*What to work on*
The answer must consist of every line from the data that holds "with".

──────

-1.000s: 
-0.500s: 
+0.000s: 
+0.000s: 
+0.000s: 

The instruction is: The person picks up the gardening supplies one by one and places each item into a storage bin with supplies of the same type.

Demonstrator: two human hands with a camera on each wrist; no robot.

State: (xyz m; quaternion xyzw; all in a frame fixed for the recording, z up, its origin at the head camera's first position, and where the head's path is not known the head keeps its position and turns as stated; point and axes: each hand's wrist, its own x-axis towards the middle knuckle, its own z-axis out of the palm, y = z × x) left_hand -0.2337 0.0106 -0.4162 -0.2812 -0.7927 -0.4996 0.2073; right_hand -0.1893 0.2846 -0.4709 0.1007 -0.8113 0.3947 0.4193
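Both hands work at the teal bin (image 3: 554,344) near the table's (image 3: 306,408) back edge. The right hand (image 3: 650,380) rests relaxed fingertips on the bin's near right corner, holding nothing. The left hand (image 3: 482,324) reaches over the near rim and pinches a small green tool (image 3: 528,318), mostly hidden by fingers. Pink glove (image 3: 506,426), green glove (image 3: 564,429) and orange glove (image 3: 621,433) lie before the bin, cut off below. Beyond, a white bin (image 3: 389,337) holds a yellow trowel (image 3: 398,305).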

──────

*Exercise output*
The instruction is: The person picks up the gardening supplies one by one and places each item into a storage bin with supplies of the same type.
Demonstrator: two human hands with a camera on each wrist; no robot.

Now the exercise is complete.